▸ Required action: Please set down every entry again exactly as it stands, without the pictures.

Data entries:

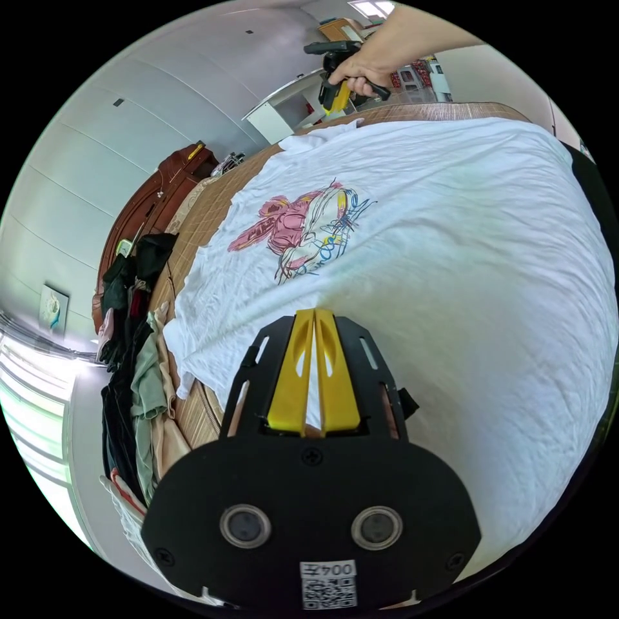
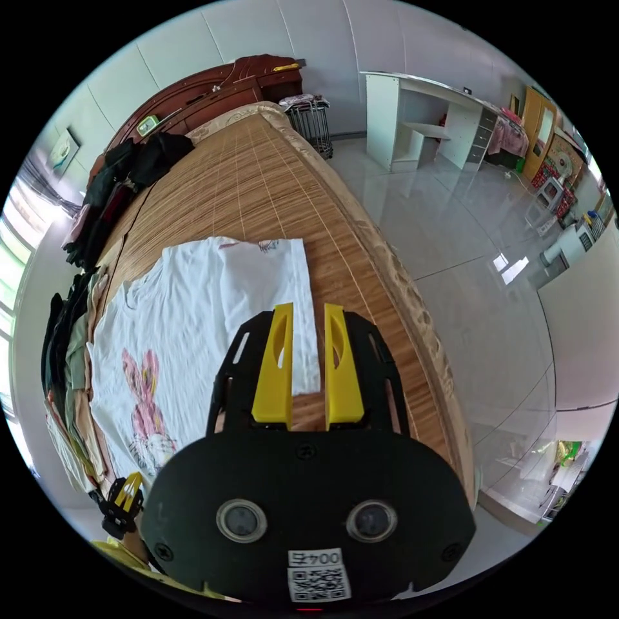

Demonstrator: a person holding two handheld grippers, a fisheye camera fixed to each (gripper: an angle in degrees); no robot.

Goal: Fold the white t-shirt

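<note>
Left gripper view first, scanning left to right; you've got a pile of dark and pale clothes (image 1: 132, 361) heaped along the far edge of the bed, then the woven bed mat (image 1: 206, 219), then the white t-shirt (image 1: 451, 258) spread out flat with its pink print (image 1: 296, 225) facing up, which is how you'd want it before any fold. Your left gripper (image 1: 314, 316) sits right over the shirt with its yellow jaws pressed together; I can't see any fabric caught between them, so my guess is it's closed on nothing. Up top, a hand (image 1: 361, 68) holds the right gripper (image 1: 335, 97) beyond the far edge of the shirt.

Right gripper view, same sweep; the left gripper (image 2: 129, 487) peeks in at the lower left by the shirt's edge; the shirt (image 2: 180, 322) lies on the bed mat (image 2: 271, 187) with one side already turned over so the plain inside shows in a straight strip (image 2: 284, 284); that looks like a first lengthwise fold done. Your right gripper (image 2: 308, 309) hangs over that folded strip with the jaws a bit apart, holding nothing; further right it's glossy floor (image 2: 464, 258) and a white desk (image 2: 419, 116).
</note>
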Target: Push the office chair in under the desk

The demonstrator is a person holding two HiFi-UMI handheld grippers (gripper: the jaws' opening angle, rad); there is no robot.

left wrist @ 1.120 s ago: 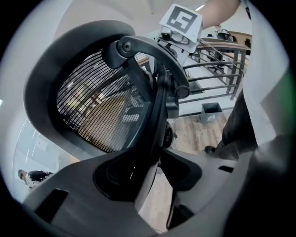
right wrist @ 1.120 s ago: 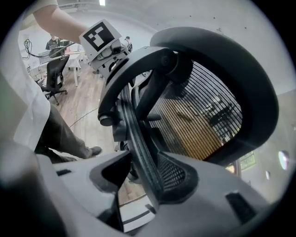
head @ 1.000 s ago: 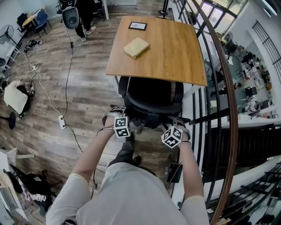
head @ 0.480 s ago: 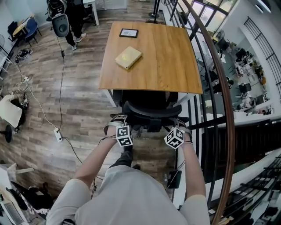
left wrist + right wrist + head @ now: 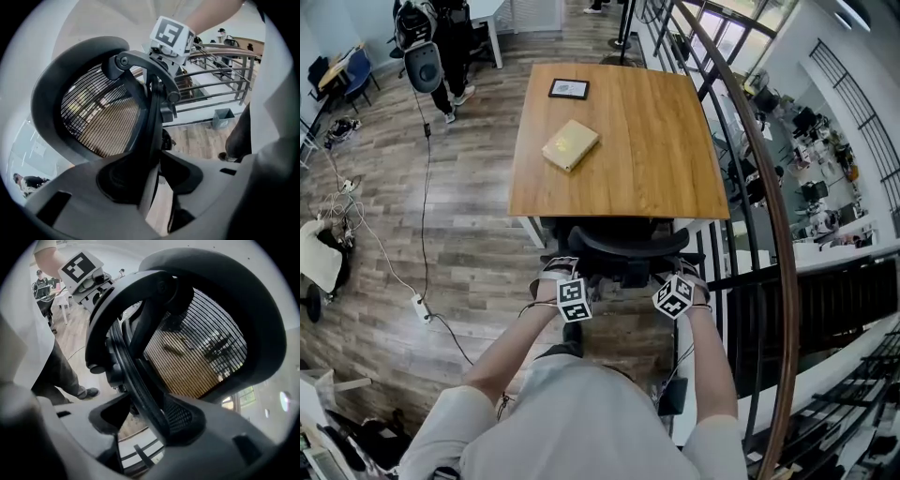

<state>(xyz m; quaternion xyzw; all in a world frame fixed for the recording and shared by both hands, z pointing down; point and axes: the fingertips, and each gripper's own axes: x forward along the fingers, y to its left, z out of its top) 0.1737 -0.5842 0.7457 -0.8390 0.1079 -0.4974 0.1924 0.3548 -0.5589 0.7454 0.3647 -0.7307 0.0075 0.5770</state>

▸ Result of the task:
Demonstrator: a person holding two handheld grippers, a fisheye camera fixed to each (gripper: an angle in degrees); no robot.

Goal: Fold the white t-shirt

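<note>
Left gripper view first, scanning left to right; you've got a pile of dark and pale clothes (image 1: 132, 361) heaped along the far edge of the bed, then the woven bed mat (image 1: 206, 219), then the white t-shirt (image 1: 451, 258) spread out flat with its pink print (image 1: 296, 225) facing up, which is how you'd want it before any fold. Your left gripper (image 1: 314, 316) sits right over the shirt with its yellow jaws pressed together; I can't see any fabric caught between them, so my guess is it's closed on nothing. Up top, a hand (image 1: 361, 68) holds the right gripper (image 1: 335, 97) beyond the far edge of the shirt.

Right gripper view, same sweep; the left gripper (image 2: 129, 487) peeks in at the lower left by the shirt's edge; the shirt (image 2: 180, 322) lies on the bed mat (image 2: 271, 187) with one side already turned over so the plain inside shows in a straight strip (image 2: 284, 284); that looks like a first lengthwise fold done. Your right gripper (image 2: 308, 309) hangs over that folded strip with the jaws a bit apart, holding nothing; further right it's glossy floor (image 2: 464, 258) and a white desk (image 2: 419, 116).
</note>
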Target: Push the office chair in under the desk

The demonstrator is a person holding two HiFi-UMI handheld grippers (gripper: the jaws' opening angle, rad); there is no robot.

left wrist @ 1.120 s ago: 
right wrist @ 1.120 s ago: 
head @ 1.000 s ago: 
head @ 0.480 s ago: 
left wrist + right wrist + head @ now: 

<state>(xyz m; quaternion xyzw; all in a world frame fixed for the recording and shared by both hands, z pointing down; point and axes: the fingertips, and each gripper's own axes: x forward along the fingers, y to its left, z out of its top) 0.1737 -0.5842 0.7457 -0.8390 0.1079 -0.4974 0.1924 0.3548 -0.5589 0.7454 0.3647 -0.7307 0.0075 0.5770</state>

Nothing more remains for this exercise.